(c) 2023 am|dev

(A) :: O Ensino Secundário: repensar escolhas para o futuro

O Ensino Secundário: repensar escolhas para o futuro

Portugal vive hoje uma realidade incontornável: a desvalorização dos diplomas universitários. Em contrapartida, áreas técnicas especializadas oferecem salários competitivos

Elisa Manero
text

Em Portugal, a escolha entre o ensino científico-humanístico e o ensino profissional continua a ser apresentada como uma encruzilhada decisiva, quase definitiva, no percurso dos jovens. No final da escolaridade obrigatória, muitos alunos sentem que não estão apenas a selecionar disciplinas, mas a definir o seu futuro académico e profissional. O problema é que esta decisão continua a ser moldada por preconceitos antigos, desajustados da realidade económica e social do país.

O ensino científico-humanístico permanece associado ao “caminho nobre”, aquele que supostamente conduz ao ensino superior e, por consequência, ao sucesso. Com cerca de 2600 horas de formação teórica em três anos, prepara os alunos para exames nacionais e para o acesso à universidade, conferindo o nível 3 do Quadro Nacional de Qualificações. É uma via sólida, mas demasiado centrada na ideia de que o ensino superior é o destino obrigatório. Esta visão ignora que o mercado de trabalho atual valoriza, cada vez mais, competências práticas, técnicas e aplicadas, precisamente aquelas que este percurso raramente desenvolve.

Em contraste, o ensino profissional oferece cerca de 3400 horas de formação, incluindo obrigatoriamente Formação em Contexto de Trabalho. A certificação é dupla: diploma do secundário, nível 4 do QNQ e qualificação profissional reconhecida pelo mercado. É uma via que garante experiência real, contacto com empresas e competências técnicas que permitem a entrada imediata no mercado laboral, sem fechar a porta ao ensino superior. Num país onde um técnico de nível 4 pode iniciar carreira com cerca de 1200 euros mensais, enquanto um técnico superior da função pública começa com aproximadamente 1385 euros após uma licenciatura, a narrativa de que “a universidade é sempre melhor” torna-se difícil de sustentar.

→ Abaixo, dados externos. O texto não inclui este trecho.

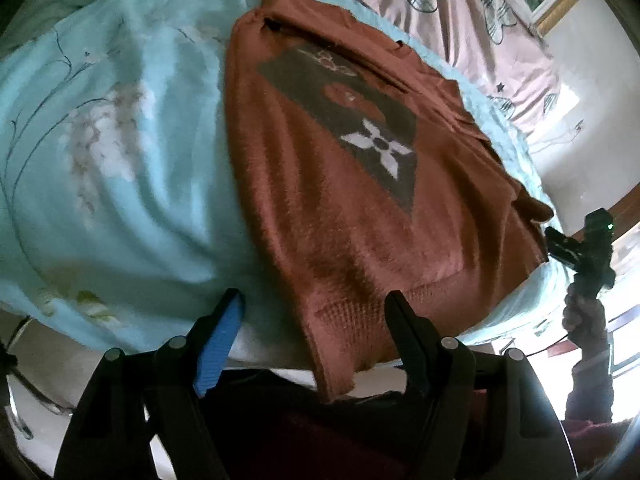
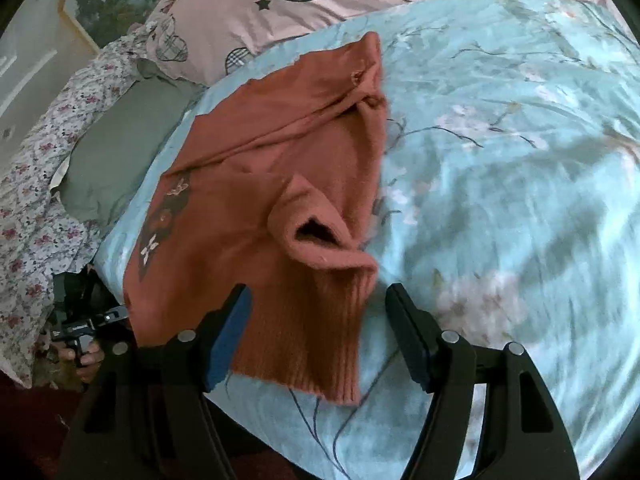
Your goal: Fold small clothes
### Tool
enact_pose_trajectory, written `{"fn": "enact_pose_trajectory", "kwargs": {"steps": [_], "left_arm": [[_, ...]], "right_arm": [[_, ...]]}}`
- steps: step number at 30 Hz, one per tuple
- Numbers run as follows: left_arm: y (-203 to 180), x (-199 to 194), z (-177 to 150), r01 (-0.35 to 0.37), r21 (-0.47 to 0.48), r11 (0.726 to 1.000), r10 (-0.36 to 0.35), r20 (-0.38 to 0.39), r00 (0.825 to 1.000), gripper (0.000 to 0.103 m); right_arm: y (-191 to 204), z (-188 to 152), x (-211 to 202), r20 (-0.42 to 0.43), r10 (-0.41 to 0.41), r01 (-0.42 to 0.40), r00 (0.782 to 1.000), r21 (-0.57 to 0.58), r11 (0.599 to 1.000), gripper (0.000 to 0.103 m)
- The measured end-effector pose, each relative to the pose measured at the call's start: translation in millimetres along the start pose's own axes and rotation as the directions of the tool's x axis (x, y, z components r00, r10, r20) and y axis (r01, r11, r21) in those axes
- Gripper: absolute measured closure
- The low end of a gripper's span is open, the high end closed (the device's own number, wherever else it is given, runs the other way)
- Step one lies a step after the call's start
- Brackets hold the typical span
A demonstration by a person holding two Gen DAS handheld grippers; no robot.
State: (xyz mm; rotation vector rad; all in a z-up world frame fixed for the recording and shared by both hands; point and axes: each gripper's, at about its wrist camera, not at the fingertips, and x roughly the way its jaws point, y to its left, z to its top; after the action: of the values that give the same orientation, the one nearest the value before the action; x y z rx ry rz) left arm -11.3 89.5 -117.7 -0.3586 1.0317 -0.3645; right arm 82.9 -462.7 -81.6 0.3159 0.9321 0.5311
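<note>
Rust-brown knit sweater (image 1: 320, 200) lying flat on pale blue floral bedspread (image 1: 120, 160), straight ahead of left gripper (image 1: 314, 304). Ribbed hem nearest, hanging over bed edge between the two spread fingers, touching neither as far as visible. Jaws wide apart, nothing held. Blue pad (image 1: 220, 344) showing on left finger only; right finger's pad turned away, not seen. Dark panel (image 1: 352, 128) on sweater front, with white four-petal flower motif and faint outline figures above it; no legible lettering. Far right of left gripper: right hand (image 1: 586, 320) on black handle, partly washed out by window glare.

Right wrist view: same sweater (image 2: 248, 200) ahead and slightly left of right gripper (image 2: 318, 300). Ribbed cuff of folded-in sleeve (image 2: 320, 336) lying between the fingers, contact not determinable. Jaws wide apart, nothing gripped. Open turtleneck collar (image 2: 320, 236) just beyond the fingertips. Dark panel only partly seen at sweater's left edge, motif foreshortened. Bedspread at right blurred. Left hand (image 2: 86, 356) on its black handle at lower left, largely hidden; small white marking on the handle, unreadable. Pink bedding with plaid hearts and stars (image 2: 320, 4) beyond sweater. Floral cloth (image 2: 40, 200) and grey-green pillow (image 2: 120, 152) at far left, cut off by frame.
</note>
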Motion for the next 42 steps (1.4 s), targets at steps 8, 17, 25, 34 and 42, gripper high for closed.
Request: {"fn": "enact_pose_trajectory", "kwargs": {"steps": [8,17,25,34,42], "left_arm": [[-9,13,3,0.073,0.061,0.996,-0.071,-0.028,0.997,0.086],[-13,-55,4,0.086,0.180,0.980,-0.099,0.067,0.993,0.099],[-4,-30,10,0.096,0.187,0.978,-0.098,0.003,0.995,0.097],[11,0,8,0.151,0.066,0.986,-0.149,-0.030,0.988,0.048],[8,10,3,0.171,0.089,0.981,-0.171,-0.007,0.985,0.097]], "right_arm": [[-3,-2,15,-0.045,0.053,-0.051,0.998,0.041,0.998,0.093],[11,-48,-34,-0.031,0.228,-0.226,0.973,0.046,0.973,0.096],[12,-61,-11,-0.089,0.229,-0.226,0.969,0.049,0.973,0.090],[12,-60,-10,-0.049,0.257,-0.254,0.965,0.066,0.965,0.065],[21,-58,-8,-0.031,0.243,-0.242,0.969,0.048,0.969,0.068]]}}
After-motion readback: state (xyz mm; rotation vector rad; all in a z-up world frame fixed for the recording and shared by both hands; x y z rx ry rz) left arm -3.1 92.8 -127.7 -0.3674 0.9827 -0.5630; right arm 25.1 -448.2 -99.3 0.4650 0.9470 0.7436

A minha própria experiência familiar ilustra bem esta mudança de paradigma. O meu filho seguiu o percurso científico, com excelentes resultados em Biologia, Física e Matemática. Entrou na universidade com mérito, mas rapidamente percebeu que o ritmo, a autonomia e a exigência do ensino superior são muito diferentes do ensino secundário. A transição não é automática, nem garantida, mesmo para alunos de elevado desempenho.

A minha filha, por outro lado, escolheu o curso profissional de Audiovisuais, numa área onde as raparigas ainda são poucas. Está no 11.º ano, trabalha muito e destaca-se pelo empenho. Poderá ingressar no ensino superior, se assim o desejar, mas está sobretudo a adquirir competências técnicas e sociais, o saber fazer, que dificilmente encontraria num curso científico-humanístico. E fá-lo num setor onde a procura de profissionais qualificados é crescente.

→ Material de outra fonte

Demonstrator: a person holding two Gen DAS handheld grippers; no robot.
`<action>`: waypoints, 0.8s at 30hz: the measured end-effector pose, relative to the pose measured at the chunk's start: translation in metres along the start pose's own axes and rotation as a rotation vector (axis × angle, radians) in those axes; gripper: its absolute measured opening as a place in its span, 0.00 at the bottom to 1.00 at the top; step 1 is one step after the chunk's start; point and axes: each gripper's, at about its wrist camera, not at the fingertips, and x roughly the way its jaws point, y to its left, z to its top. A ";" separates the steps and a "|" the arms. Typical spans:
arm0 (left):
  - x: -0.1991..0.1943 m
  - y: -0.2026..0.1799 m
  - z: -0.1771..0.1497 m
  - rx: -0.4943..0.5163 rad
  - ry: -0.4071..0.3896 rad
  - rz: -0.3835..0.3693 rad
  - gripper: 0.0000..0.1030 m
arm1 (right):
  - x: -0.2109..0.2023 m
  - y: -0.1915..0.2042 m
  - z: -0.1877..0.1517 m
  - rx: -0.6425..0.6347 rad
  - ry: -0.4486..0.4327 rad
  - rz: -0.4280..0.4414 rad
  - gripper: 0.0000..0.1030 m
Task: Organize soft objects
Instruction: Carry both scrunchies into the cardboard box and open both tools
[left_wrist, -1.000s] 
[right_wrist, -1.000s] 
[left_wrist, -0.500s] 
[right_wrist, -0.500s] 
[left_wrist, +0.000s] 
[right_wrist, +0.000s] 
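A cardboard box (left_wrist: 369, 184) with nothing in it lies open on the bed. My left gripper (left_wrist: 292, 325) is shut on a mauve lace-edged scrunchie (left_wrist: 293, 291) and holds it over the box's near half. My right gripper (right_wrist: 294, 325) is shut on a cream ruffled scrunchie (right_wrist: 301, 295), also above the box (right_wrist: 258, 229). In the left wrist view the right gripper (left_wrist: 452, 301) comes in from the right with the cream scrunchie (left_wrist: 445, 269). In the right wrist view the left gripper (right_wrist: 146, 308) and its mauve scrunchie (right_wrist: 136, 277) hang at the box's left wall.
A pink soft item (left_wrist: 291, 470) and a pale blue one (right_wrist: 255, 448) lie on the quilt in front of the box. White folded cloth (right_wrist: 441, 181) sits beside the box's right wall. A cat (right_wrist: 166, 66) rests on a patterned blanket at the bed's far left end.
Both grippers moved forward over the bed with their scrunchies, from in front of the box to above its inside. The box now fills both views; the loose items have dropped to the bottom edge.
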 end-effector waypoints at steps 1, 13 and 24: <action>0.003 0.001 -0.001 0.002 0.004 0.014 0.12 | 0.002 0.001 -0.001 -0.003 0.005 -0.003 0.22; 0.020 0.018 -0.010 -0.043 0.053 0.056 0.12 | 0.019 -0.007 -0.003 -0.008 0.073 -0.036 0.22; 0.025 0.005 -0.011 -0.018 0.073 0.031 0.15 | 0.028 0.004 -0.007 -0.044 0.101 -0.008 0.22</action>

A verdade é que Portugal vive hoje uma realidade incontornável: a desvalorização dos diplomas universitários. Muitos licenciados enfrentam dificuldades em encontrar emprego qualificado e acabam em funções com remunerações próximas do salário mínimo. Em contrapartida, áreas técnicas especializadas, informática, eletrónica, mecatrónica, transportes, oferecem estabilidade e salários competitivos, mesmo sem formação superior.

O mundo mudou, mas parte do sistema educativo e muitos decisores continuam presos a uma visão ultrapassada, que associa prestígio exclusivamente à via académica. Esta insistência não serve os jovens, não serve as famílias e não serve o país.

Repensar o ensino secundário não é apenas uma questão de reorganizar cursos; é uma questão de justiça social, de realismo económico e de futuro. Portugal precisa de valorizar todas as vias de ensino, não apenas aquela que tradicionalmente considerou “superior”. Porque o sucesso não tem um único caminho e o futuro não se constrói com preconceitos, mas com escolhas informadas, diversas e alinhadas com as necessidades reais da sociedade.